Required action:
Restate, word for word and with no pictures, the stretch of lines in the data below that begins at the line with "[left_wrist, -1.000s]" and ends at the line with "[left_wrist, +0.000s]", inclusive.
Start of Records provided
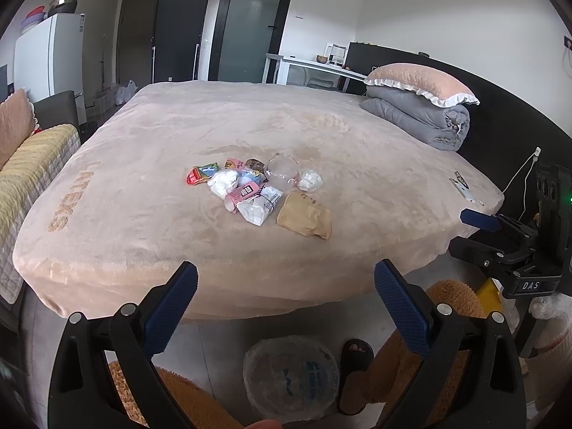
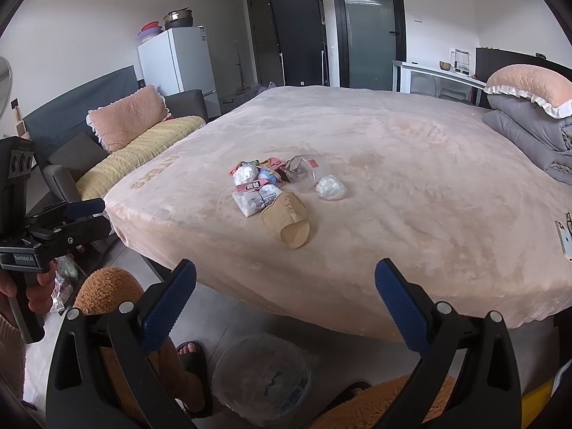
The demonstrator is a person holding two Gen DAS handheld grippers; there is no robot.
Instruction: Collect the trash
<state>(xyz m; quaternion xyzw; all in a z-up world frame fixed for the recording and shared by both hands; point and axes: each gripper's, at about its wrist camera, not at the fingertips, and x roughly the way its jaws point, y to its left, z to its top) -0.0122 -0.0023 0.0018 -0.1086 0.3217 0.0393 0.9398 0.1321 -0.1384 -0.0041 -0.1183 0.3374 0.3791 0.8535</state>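
Note:
A pile of trash (image 1: 250, 186) lies in the middle of the pink bed cover (image 1: 161, 136): colourful wrappers, crumpled white tissues, a clear plastic lid (image 1: 282, 171) and a brown paper bag (image 1: 304, 214). The pile also shows in the right wrist view (image 2: 271, 189), with the paper bag (image 2: 286, 223) nearest. My left gripper (image 1: 286, 286) is open and empty, held off the near edge of the bed. My right gripper (image 2: 286, 282) is open and empty too, also short of the bed edge. A bin lined with a clear bag (image 1: 291, 375) stands on the floor below both grippers (image 2: 261, 375).
A folded grey duvet with a pink pillow (image 1: 422, 107) sits at the bed's far right. A phone (image 1: 464, 187) lies near the bed's right edge. A sofa (image 2: 143, 139) stands left of the bed. A person's feet in black slippers (image 1: 354, 361) and plush brown trouser legs are by the bin.

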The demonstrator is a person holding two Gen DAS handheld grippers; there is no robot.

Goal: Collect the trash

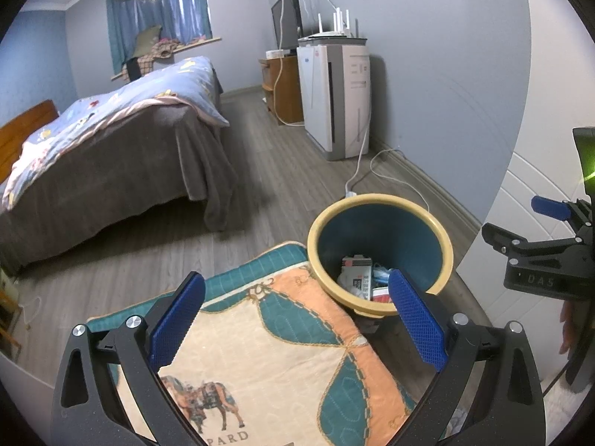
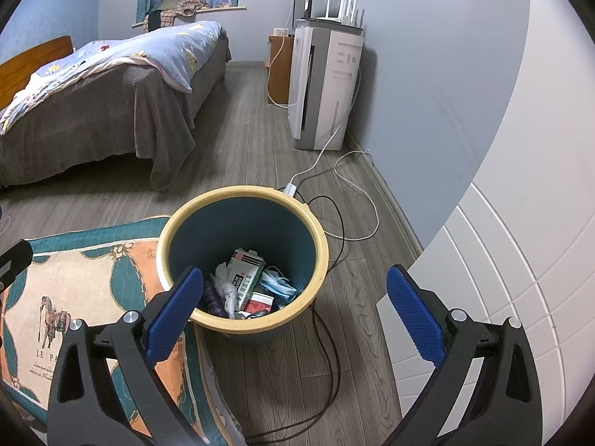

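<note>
A round trash bin [image 2: 243, 193] with a yellow rim and teal inside stands on the wood floor; it also shows in the left wrist view [image 1: 379, 200]. Inside lie a printed carton [image 2: 245, 273], crumpled white plastic [image 2: 227, 290], a blue face mask [image 2: 279, 284] and a red-white packet [image 2: 262, 301]. My right gripper [image 2: 295, 291] is open and empty, above the bin's near right side. My left gripper [image 1: 297, 297] is open and empty, over a patterned cushion [image 1: 260, 338] left of the bin. The right gripper's body [image 1: 539, 256] shows at the left view's right edge.
A bed [image 2: 104, 85] with a blue duvet fills the left. A white air purifier [image 2: 323, 85] stands by the right wall, with white and black cables [image 2: 334, 223] across the floor beside the bin. A white panelled door [image 2: 502, 278] is at right. The cushion [image 2: 74, 297] abuts the bin.
</note>
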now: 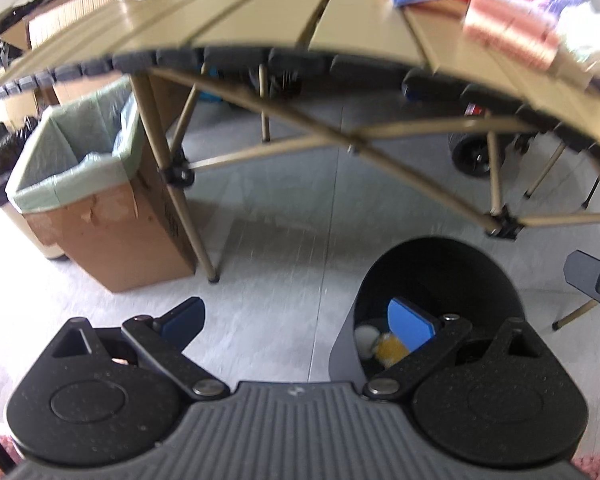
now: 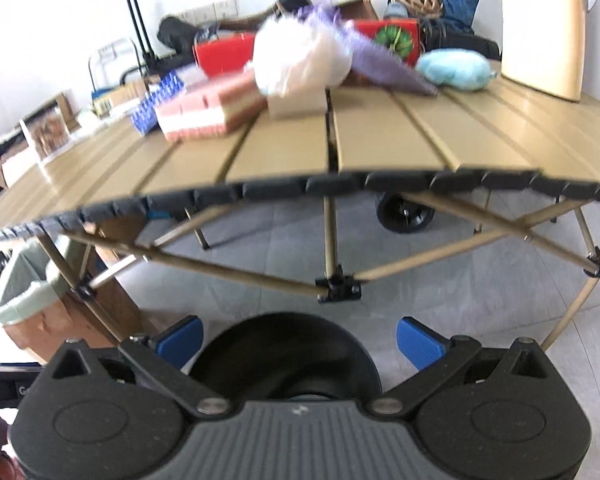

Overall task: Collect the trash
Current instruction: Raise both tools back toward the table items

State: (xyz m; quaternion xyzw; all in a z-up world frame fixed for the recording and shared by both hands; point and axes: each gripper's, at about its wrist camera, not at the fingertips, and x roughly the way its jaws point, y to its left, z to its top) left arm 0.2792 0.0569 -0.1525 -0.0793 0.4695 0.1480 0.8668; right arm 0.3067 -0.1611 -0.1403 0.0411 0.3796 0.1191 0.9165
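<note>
Both pairs of tongs hang low in front of a folding tan surface (image 2: 380,136), spread wide with nothing between their blue pads.

The left tongs (image 1: 298,322) sit beside a small black bin (image 1: 440,280) on the floor, off to their right side; a white scrap and a yellow scrap (image 1: 390,350) lie at its bottom. The right tongs (image 2: 300,340) hover directly over the same bin (image 2: 284,356).

The remaining litter looks to be on the surface, up and ahead of the right tongs: a crumpled white plastic bag (image 2: 300,60) beside a pink-and-white packet (image 2: 208,112). The packet's long side runs roughly left to right. The right tongs appear nearer, so the reach is probably upward and forward.

A cardboard box lined with a green bag (image 1: 80,160) stands far left.
</note>
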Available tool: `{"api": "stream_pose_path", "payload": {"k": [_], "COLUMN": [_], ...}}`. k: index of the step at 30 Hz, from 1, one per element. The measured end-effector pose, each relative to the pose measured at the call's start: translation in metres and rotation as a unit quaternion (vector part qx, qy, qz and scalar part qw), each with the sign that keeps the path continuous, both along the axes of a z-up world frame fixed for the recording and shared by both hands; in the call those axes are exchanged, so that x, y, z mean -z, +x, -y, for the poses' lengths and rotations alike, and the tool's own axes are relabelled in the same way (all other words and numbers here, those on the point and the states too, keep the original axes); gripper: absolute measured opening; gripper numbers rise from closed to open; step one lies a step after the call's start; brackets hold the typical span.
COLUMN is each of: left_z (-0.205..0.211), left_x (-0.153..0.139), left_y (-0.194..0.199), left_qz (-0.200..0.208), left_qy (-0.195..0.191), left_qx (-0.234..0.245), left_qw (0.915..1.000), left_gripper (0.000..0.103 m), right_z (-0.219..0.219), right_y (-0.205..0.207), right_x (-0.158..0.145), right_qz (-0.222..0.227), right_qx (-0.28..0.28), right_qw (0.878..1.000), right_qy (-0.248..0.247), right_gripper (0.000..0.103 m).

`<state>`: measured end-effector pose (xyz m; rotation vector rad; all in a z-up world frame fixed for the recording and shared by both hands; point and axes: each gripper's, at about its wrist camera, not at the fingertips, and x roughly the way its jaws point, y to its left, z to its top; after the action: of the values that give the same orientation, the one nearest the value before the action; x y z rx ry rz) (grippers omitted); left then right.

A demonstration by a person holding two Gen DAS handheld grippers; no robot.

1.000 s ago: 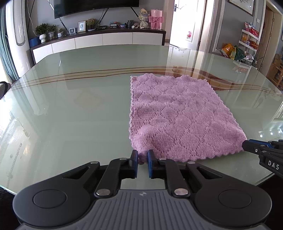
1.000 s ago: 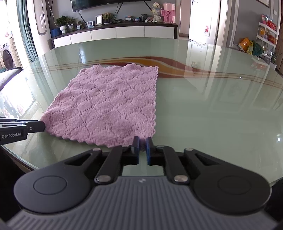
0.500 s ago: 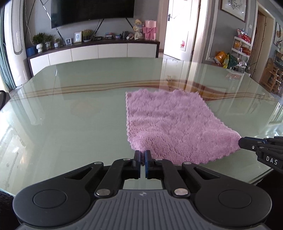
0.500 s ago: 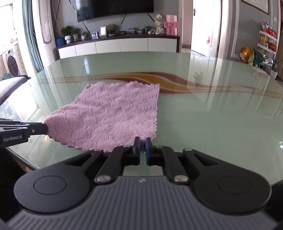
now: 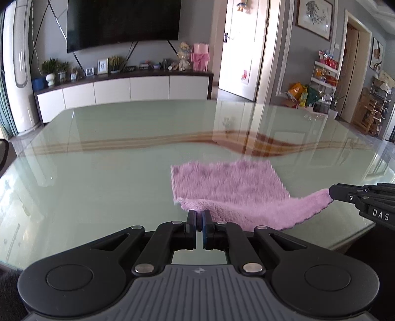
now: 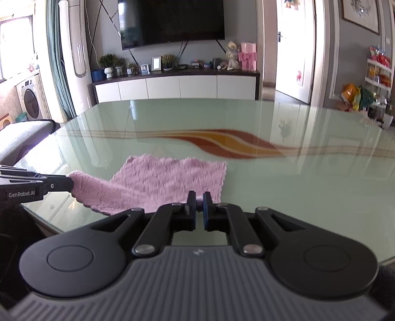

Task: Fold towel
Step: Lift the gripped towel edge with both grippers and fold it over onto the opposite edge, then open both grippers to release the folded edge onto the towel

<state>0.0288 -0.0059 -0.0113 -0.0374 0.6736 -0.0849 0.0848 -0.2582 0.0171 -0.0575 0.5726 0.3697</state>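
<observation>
This is a home's living and dining room. A large black wall-mounted television [image 5: 123, 22] hangs over a long white-fronted sideboard [image 5: 128, 87] bearing potted plants, framed photos and a pink gift box [image 5: 200, 57], behind a glossy pale-green glass dining table [image 5: 98, 172]. A white front-loading washing machine [image 6: 29, 101] stands in a side nook.

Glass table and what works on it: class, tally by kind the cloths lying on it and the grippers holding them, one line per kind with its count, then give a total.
Pink towel: 1
Grippers: 2, the left gripper and the right gripper, each shut on a near corner of the towel
Glass table: 1
Total: 4
</observation>
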Motion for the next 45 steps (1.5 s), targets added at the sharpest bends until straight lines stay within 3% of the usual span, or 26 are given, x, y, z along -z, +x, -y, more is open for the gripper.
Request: {"api": "stream_pose_path", "payload": {"k": [7, 20, 30, 38, 39, 40, 41, 45], "left_z": [-0.002, -0.013, -0.012, -0.016, -0.017, -0.019, -0.021, -0.036], "left_x": [0.0, 0.013, 0.036, 0.051, 0.052, 0.052, 0.051, 0.038], "left_y": [0.031, 0.105, 0.165, 0.173, 0.173, 0.172, 0.171, 0.149], "left_qz": [0.004, -0.043, -0.09, -0.104, -0.103, -0.101, -0.099, -0.064], "left_qy": [0.0, -0.012, -0.006, -0.007, -0.01, -0.013, -0.015, -0.038], "left_qx": [-0.012, -0.027, -0.03, -0.036, -0.038, -0.039, -0.041, -0.053], "left_qw": [0.9999, 0.9986, 0.9955, 0.9939, 0.9939, 0.994, 0.9941, 0.9958], "left_gripper": [0.006, 0.007, 0.01, 0.017, 0.019, 0.021, 0.022, 0.034], "right_z": [-0.009, -0.024, -0.031, -0.025, -0.022, -0.019, -0.014, 0.011], "right_y": [0.033, 0.088, 0.131, 0.141, 0.142, 0.142, 0.141, 0.117], "right_x": [0.001, 0.019, 0.047, 0.064, 0.065, 0.065, 0.064, 0.049], "right_qz": [0.016, 0.014, -0.036, -0.053, -0.056, -0.058, -0.056, -0.01], "right_qx": [0.008, 0.022, 0.036, 0.038, 0.036, 0.037, 0.043, 0.067], "right_qw": [1.0, 1.0, 0.999, 0.998, 0.998, 0.997, 0.996, 0.994], "right_qy": [-0.003, -0.002, -0.011, 0.006, 0.02, 0.033, 0.045, 0.083], "right_gripper": [0.005, 0.005, 0.005, 0.007, 0.014, 0.032, 0.04, 0.044]}}
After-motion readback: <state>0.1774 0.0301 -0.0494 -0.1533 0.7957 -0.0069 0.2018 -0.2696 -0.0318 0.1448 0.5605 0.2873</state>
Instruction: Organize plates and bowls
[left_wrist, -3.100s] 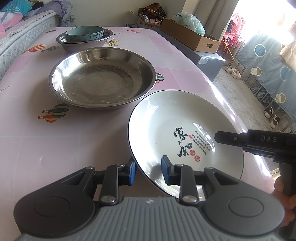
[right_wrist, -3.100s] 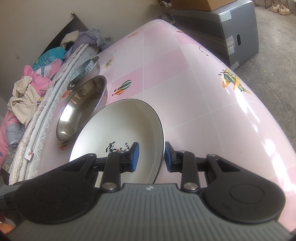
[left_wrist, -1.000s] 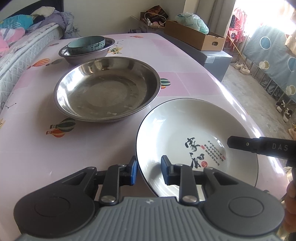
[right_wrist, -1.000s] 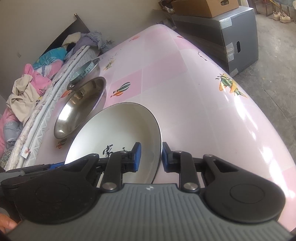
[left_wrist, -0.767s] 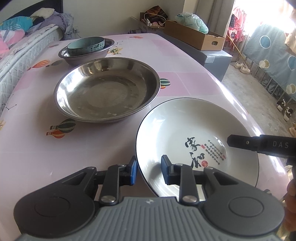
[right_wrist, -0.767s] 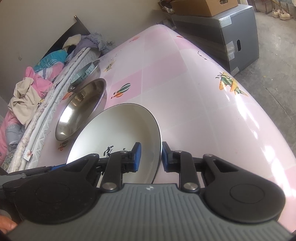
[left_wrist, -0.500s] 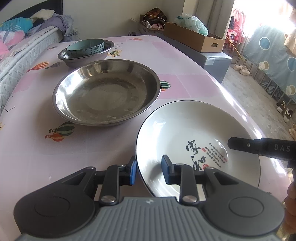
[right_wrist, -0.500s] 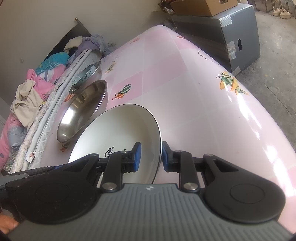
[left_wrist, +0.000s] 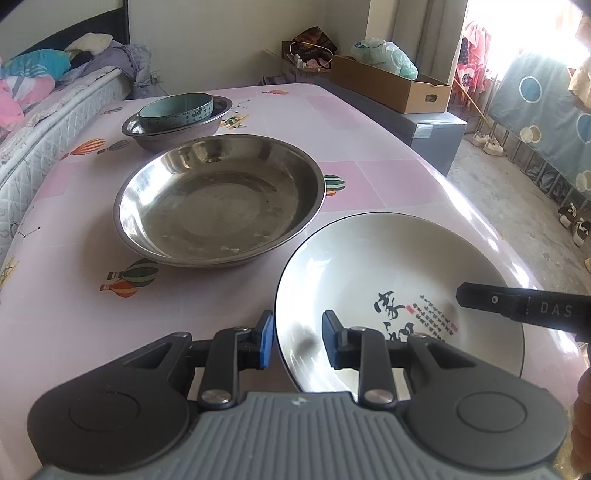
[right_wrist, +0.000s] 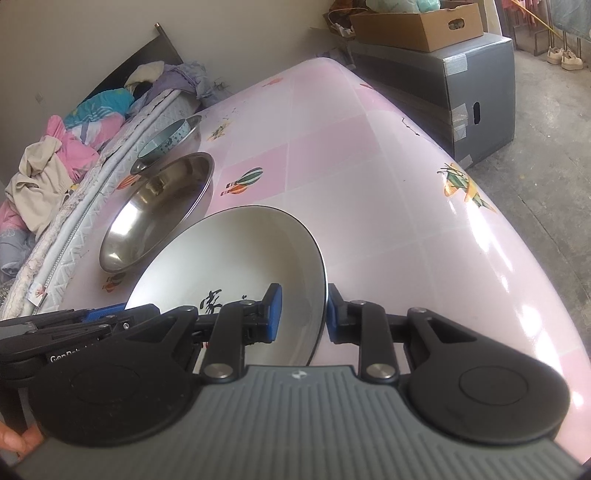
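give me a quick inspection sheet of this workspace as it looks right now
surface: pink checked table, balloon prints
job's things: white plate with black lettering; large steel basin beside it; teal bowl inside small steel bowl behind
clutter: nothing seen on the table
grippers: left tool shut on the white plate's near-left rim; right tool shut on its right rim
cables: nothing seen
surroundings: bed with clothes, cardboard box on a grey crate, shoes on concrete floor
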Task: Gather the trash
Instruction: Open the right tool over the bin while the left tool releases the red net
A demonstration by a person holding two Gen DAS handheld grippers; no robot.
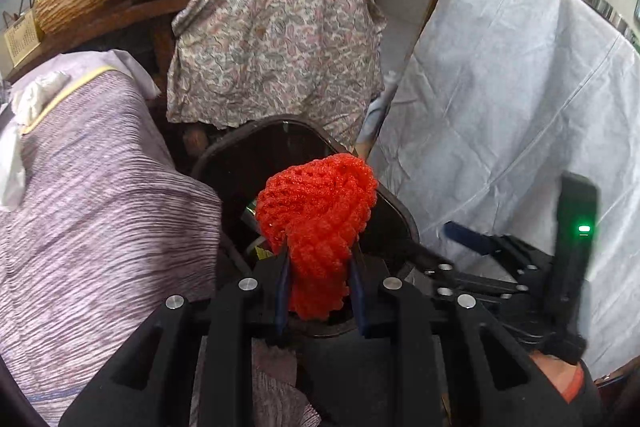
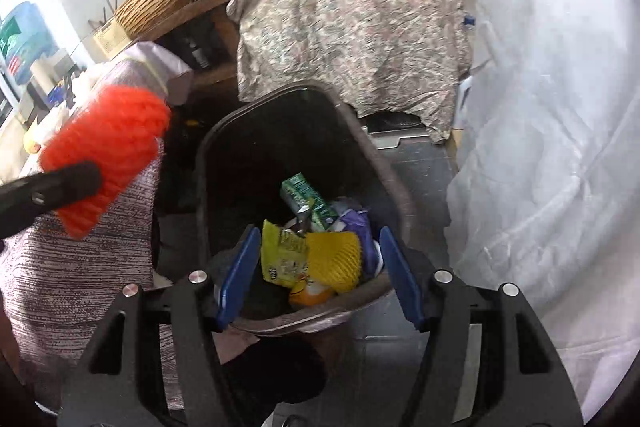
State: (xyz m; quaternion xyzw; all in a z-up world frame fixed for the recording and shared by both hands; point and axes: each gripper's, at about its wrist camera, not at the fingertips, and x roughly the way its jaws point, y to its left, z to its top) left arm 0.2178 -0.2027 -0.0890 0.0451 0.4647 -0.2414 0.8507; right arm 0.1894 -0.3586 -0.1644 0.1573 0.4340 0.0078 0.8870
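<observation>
Left gripper is clamped on the red foam fruit net, holding it over the dark trash bin. Right gripper hangs above the bin w/ jaws apart, nothing between the pads. Inside: yellow foam net, yellow-green wrapper, green carton.

We see soft, even daylight in both views. The white sheet on the right glares and washes out. The bin's inside lies in deep shadow. Fisheye bending and black corners frame everything; the red foam net smears with blur.
</observation>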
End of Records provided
Exercise output:
[left_wrist, -1.000s] 
[right_wrist, -1.000s] 
[left_wrist, -0.767s] 
[right_wrist, -0.767s] 
[left_wrist, -0.500s] 
[right_wrist, -0.500s] 
[left_wrist, +0.000s] 

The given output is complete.